Le voyage intérieur de Thylacine
Tête d’affiche attendue, William Rezé, alias Thylacine, apportera son électro nomade sur les hauteurs de la ville. Fidèle à sa méthode de composition organique, l’artiste présentera les morceaux issus de son nouvel album, Roads vol. 3.
Après avoir enregistré dans le Transsibérien ou au cœur des Féroé, le musicien a une nouvelle fois embarqué son studio mobile — une caravane Airstream de 1972 — pour un périple de trois mois à travers un nouveau continent. Ce set s’annonce comme une invitation à l’évasion, où les samples capturés lors de ses voyages se mêlent à des rythmiques audacieuses.

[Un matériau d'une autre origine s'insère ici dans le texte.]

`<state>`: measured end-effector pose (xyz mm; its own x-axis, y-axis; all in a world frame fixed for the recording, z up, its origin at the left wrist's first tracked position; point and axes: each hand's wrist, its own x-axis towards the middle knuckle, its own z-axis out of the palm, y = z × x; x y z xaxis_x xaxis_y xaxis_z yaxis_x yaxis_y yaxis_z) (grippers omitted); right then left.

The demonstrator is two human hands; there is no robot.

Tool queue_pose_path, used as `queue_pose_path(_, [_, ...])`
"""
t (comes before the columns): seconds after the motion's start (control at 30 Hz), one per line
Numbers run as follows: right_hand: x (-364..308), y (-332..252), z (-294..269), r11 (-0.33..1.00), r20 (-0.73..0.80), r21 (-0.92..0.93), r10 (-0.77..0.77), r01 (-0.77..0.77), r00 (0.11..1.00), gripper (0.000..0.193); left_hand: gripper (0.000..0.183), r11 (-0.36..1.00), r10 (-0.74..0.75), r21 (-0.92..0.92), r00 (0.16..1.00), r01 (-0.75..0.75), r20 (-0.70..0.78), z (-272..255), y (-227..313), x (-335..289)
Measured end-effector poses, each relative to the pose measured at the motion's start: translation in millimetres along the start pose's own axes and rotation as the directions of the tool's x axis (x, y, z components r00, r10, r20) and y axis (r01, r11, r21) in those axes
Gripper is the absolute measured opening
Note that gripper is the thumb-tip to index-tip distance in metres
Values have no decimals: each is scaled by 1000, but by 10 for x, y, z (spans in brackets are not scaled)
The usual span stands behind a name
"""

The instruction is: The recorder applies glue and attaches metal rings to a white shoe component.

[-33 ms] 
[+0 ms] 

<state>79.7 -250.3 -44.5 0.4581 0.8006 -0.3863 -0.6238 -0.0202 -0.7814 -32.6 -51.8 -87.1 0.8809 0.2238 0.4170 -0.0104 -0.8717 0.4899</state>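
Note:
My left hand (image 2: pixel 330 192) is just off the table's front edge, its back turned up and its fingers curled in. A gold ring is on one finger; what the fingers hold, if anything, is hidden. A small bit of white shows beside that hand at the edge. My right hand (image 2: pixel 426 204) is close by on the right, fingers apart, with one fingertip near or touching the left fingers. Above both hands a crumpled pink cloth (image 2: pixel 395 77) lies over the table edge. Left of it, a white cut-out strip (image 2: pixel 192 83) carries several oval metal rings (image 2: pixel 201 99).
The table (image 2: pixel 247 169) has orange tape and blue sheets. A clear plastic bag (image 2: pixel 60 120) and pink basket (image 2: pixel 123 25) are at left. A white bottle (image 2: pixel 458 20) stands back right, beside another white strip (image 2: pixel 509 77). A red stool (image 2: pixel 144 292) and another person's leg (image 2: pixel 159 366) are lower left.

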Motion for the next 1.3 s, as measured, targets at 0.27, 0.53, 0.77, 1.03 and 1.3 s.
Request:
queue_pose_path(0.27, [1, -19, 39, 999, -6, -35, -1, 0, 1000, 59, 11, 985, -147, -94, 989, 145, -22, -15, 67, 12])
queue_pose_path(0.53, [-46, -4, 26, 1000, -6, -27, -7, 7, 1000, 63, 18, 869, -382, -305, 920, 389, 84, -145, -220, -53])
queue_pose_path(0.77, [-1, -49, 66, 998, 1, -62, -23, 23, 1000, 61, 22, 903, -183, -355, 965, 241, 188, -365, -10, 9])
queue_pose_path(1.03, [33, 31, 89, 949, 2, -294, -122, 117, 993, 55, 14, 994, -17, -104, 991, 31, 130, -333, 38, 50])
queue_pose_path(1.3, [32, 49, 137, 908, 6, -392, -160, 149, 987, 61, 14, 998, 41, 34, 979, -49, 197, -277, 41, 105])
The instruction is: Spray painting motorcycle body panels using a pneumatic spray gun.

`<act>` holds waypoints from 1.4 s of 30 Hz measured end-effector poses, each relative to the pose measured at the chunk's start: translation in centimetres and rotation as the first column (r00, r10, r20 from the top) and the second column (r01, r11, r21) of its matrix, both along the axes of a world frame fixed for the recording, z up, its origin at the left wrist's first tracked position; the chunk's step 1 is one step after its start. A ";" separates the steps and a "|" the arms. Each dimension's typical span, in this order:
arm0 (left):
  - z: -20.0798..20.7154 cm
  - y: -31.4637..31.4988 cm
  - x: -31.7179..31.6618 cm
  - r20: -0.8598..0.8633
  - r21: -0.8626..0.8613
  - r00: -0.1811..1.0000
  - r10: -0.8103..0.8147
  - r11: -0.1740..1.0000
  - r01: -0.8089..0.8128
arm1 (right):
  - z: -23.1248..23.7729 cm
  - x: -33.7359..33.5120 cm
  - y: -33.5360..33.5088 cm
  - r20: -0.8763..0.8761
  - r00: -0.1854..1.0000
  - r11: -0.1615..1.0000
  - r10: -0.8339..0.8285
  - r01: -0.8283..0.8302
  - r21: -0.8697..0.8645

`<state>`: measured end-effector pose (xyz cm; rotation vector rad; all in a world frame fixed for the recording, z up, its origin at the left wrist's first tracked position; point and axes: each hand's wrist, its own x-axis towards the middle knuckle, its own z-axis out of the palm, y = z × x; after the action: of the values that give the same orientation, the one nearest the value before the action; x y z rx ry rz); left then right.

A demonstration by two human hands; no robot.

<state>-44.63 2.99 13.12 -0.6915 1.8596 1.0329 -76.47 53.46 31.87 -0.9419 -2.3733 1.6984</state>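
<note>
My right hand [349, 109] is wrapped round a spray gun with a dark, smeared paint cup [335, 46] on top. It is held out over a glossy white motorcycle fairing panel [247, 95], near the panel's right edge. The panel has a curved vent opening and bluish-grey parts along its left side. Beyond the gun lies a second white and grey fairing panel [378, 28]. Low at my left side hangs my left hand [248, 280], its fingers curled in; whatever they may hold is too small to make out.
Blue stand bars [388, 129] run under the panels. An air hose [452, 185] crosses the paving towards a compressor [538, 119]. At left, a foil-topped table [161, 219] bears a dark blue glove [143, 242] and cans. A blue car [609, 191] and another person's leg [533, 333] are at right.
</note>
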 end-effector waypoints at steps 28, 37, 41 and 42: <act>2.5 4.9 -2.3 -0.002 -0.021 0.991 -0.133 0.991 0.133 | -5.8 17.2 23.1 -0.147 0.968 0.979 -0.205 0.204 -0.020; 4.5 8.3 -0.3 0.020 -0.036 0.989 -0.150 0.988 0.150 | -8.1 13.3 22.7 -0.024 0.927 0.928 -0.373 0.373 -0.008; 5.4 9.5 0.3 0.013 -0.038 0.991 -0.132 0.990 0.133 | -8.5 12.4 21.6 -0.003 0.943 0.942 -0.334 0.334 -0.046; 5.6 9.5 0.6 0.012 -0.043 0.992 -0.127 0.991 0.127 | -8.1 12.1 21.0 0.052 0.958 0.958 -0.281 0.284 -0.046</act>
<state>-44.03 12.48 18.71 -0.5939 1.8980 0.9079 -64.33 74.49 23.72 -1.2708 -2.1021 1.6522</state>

Étienne de Crécy : l’élégance de la French Touch
Le second temps fort de ce week-end sera marqué par la présence d’une figure historique de la musique électronique française : Étienne de Crécy. Connu pour avoir posé les bases du genre avec l’album culte Super Discount en 1997, il clôturera la soirée avec un DJ set dont il a le secret.
Passé par le punk et l’ingénierie du son, l’artiste reste l’un des rares piliers de sa génération à se renouveler sans cesse. Entre house soulful et sonorités funk, il prouve que son influence sur la scène internationale, de Barcelone à Mexico, demeure intacte.
Une ouverture locale avec Fin de Service
Pour chauffer le public avant ces pointures internationales, le duo Fin de Service assurera le warm-up. Derrière ce pseudonyme se cachent Sassou et Caro, deux figures de la nuit liées par seize années de complicité. Spécialistes des sets turbulents et festifs, elles promettent une ambiance décontractée pour lancer les festivités.
En résumé : Un rendez-vous qui conjugue patrimoine historique et musiques actuelles, affirmant la place de la Citadelle de Besançon comme un écrin privilégié pour la culture électronique.